• Work to complete: In full and word for word, copy the listing; no pictures belong in the copy.

···

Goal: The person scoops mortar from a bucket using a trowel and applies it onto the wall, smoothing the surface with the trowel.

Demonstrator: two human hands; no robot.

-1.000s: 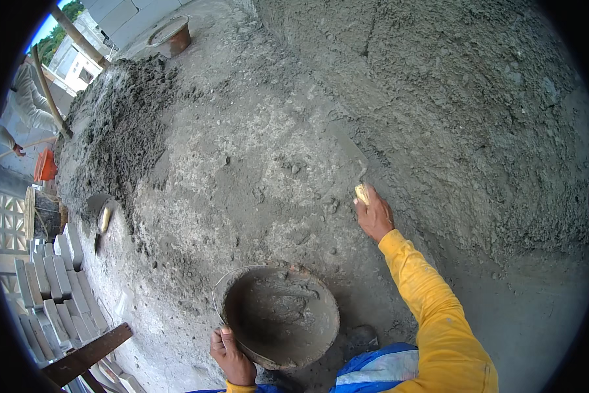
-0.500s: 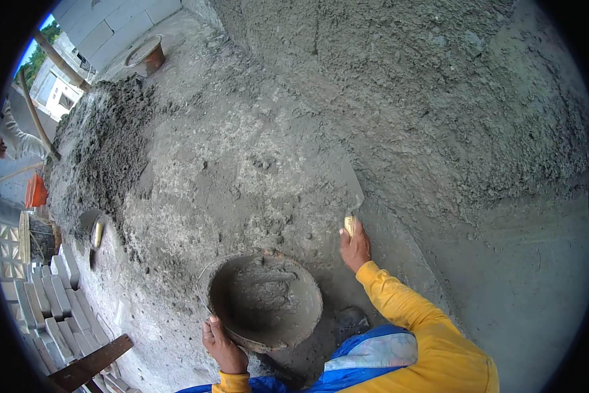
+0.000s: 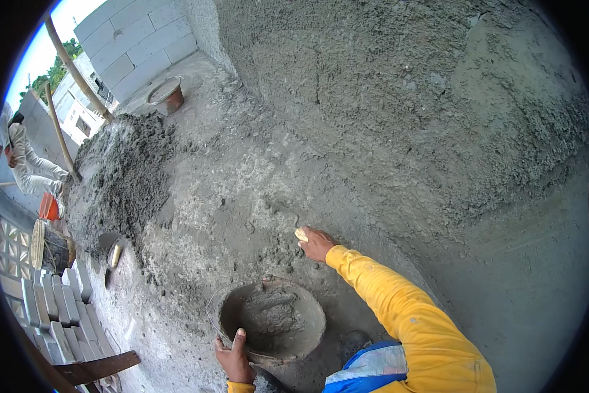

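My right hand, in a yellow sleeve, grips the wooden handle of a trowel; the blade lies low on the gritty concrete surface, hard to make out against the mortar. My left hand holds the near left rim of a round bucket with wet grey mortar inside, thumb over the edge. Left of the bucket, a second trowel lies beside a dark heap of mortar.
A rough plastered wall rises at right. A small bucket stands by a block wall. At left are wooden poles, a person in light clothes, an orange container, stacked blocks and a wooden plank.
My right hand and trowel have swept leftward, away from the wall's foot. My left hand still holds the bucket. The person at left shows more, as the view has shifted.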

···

• Written response:
Goal: The person scoops mortar from a bucket using a trowel and applies it onto the wall, smoothing the surface with the trowel.

Demonstrator: two human hands; no robot.

-1.000s: 
-0.500s: 
+0.000s: 

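My right hand, in a yellow sleeve, grips the wooden handle of a trowel; the blade lies low on the gritty concrete surface, hard to make out against the mortar. My left hand holds the near left rim of a round bucket with wet grey mortar inside, thumb over the edge. Left of the bucket, a second trowel lies beside a dark heap of mortar.
A rough plastered wall rises at right. A small bucket stands by a block wall. At left are wooden poles, a person in light clothes, an orange container, stacked blocks and a wooden plank.
My right hand and trowel have swept leftward, away from the wall's foot. My left hand still holds the bucket. The person at left shows more, as the view has shifted.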

There is nothing else to add to the answer.